2- Many times after a dog has sufficiently sent and received pee mails and so forth the dog relaxes and is consequently walking rather nicely. If the dog is a bit out front on a loose lead call its name and position yourself so the dog is beside you, then treat, let him know you’ve got some goodies. Count 6 steps and feed. Repeat for a block or two. Do this each time during the middle part of the walk when your dog is more relaxed. When your dog starts to turn his on step 5/6 move to 8 steps once they get that sequence move to 10 steps then make it random. This feeding for staying next to you increases the behavior of walking next to you.
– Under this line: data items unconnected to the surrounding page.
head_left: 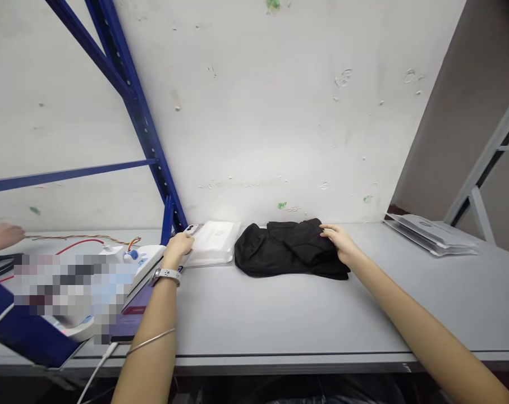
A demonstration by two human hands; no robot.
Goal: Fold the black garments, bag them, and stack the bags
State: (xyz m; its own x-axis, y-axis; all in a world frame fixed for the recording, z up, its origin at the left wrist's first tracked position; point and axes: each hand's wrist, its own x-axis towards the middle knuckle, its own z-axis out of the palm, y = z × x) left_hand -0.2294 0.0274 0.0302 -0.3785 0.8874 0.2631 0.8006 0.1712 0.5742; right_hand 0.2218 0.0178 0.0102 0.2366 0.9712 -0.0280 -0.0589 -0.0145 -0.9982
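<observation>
Pixelation hides most of the white power strip with blue markings. The picture's left edge cuts off another person's bare hand. Print on the white packet is too small to read.

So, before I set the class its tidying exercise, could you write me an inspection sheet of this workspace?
Surface: grey tabletop, seam along the near edge.
Job's things: black cloth, rumpled; pale packet to its left.
Clutter: white power strip and purple item at left, partly blurred out; loosely stacked packets at right.
Grippers: bare hands; right hand touches the cloth's right end, left hand is at a phone, grip unclear.
Cables: red cable, twisted cable and white cable, all at left.
Surroundings: scuffed white wall, blue frame, another person's hand at far left.
</observation>
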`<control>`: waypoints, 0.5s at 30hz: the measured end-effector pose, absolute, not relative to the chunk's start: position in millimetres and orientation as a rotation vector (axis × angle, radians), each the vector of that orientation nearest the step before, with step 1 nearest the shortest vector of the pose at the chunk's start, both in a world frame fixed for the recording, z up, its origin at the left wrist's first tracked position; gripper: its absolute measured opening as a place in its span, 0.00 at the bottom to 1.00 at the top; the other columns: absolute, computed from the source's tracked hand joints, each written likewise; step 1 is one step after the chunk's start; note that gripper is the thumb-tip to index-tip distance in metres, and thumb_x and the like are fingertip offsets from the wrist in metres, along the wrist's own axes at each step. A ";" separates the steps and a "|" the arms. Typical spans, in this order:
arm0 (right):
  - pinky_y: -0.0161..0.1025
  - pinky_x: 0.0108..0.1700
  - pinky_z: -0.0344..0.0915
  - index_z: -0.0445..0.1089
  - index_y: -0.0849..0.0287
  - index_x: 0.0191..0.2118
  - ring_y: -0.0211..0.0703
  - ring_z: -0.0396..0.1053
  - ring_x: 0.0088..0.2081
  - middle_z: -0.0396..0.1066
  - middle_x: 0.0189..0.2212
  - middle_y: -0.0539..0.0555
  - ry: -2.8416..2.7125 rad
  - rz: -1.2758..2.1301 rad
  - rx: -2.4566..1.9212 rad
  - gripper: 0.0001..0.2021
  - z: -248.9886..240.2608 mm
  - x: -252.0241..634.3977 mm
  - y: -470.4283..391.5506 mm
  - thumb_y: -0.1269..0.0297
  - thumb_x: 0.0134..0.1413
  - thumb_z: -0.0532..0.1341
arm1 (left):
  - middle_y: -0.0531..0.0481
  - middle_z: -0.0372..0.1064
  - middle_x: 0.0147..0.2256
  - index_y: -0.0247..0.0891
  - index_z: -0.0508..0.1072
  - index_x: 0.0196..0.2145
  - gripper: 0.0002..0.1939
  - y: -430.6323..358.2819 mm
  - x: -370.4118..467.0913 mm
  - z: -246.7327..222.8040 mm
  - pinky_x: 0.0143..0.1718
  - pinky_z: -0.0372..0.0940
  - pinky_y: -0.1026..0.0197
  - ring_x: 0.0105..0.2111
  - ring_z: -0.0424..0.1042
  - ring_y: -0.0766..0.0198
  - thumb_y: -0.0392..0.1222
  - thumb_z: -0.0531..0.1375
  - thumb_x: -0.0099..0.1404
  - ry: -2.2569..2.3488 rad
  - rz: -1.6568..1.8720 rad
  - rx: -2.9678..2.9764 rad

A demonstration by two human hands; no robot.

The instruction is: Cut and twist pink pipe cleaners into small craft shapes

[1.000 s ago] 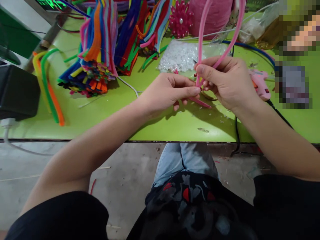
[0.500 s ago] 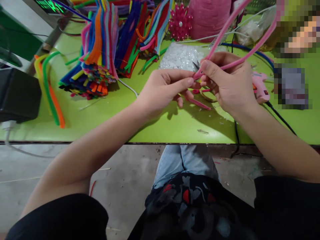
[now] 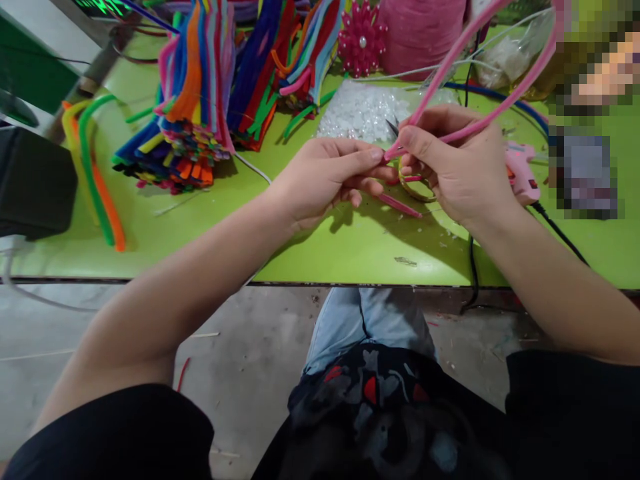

Use a portion of your dogs’ mealtime kibble or some special goodies to really make a strong positive association to lose leash walking.
 
3- Pay for “check ins” When your dog looks back and gives you attention a walk mark it with a marker word such as YES and pay. This increases the probability that your dog will check in, i.e.: look back and the leash goes slack. Also any time you need your dogs’ attention use “looks” “leave it” and “touch” with a hand held out as a target. Mark and pay for these. These attention getters can get you out of jams and refocus your dog!
 
Do you incorporate heeling?
By all means! I believe heal training began with the military and soldiers carrying a gun on one side, so the dog had to be on the opposite side and in times of military formation there had to be no straying from the handler’s side. However companion canines are not in the military. The primary job of dogs on a walk is to fulfill their olfactory senses, so sniffing on a walk is essential. 
When there are crowds of people or perhaps a jogger coming towards you or you need to get home for an important call, these are all examples of times to use the heal position. Any time you need your dog to be by your side for courteous owner behavior, safety or expediting the walk you can use heel.
 
Is Loose Leash Walking attainable for most dogs?
Yes, dog training is a mechanical skill based on timing and recognizing your dogs’ behavior.
 
Or is the concept too esoteric?
Not at all, loose leash walking or heal is just another behavior you may need along the way as a dog owner. It all depends on criteria and context.
 
What about those dogs that simply stay by their owner’s side even without a leash?
 Lucky you! If you have a dog that stays by your side and is happy go lucky about the affair you are blessed. The amount of dog owners dealing with leash manners issues is incalculable! So enjoy it.